Collect all lines containing the word "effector" from the data.

..........

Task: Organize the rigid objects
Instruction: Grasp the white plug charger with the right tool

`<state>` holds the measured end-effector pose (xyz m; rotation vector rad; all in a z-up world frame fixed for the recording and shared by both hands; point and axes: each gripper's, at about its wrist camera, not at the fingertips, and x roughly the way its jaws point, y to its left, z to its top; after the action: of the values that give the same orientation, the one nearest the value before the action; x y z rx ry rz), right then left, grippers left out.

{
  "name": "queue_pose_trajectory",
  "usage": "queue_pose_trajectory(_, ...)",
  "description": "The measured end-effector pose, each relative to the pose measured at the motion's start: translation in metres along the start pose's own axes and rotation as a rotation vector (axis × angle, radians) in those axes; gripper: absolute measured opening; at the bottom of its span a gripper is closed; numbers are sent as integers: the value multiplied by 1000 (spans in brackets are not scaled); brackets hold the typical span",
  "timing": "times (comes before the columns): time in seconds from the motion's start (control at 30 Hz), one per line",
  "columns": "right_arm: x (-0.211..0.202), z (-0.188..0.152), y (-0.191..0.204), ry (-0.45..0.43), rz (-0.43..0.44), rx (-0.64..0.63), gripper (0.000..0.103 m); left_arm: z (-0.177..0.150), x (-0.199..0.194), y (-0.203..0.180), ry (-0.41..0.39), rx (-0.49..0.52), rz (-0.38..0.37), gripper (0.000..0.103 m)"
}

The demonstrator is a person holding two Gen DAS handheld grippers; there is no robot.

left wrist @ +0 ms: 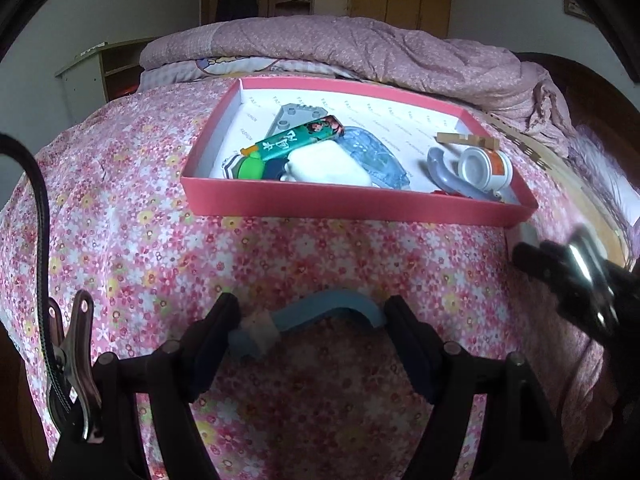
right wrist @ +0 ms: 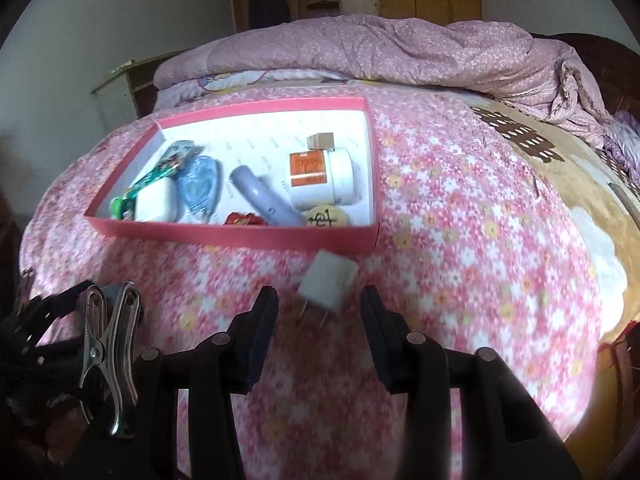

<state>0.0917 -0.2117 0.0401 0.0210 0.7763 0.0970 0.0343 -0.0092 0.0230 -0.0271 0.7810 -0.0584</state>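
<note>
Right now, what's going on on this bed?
A person with a gripper in each hand is tidying small objects into a red box on the flowered bedspread. The left gripper is shut on a blue bracket, short of the box. The right gripper is open around a white plug that lies on the bedspread just in front of the box. A jar, a green tube and other bits are already inside.

Both wrist views look down, near, at one shared pink tray (left wrist: 352, 202).
</note>
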Motion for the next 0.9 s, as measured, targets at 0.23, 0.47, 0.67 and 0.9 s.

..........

→ Output of the exercise:
`<state>` holds the measured end-effector pose (xyz m; rotation vector rad; all in a z-up world frame fixed for the recording and shared by both hands; point and axes: each gripper's, at about its wrist camera, not at the fingertips, and x roughly the way its jaws point, y to its left, z to its top; after the action: of the values that give the same orientation, the one nearest the value before the action; x y z rx ry rz), right then left, grippers left out.
  "description": "The measured end-effector pose, each relative to the pose measured at the motion's start: translation in metres along the start pose's own axes and rotation as a rotation vector (axis × angle, radians) in those axes; gripper: absolute measured opening; at the bottom of its span a gripper is closed; numbers are sent as integers: the value multiplied by 1000 (spans in brackets are not scaled); brackets hold the typical span",

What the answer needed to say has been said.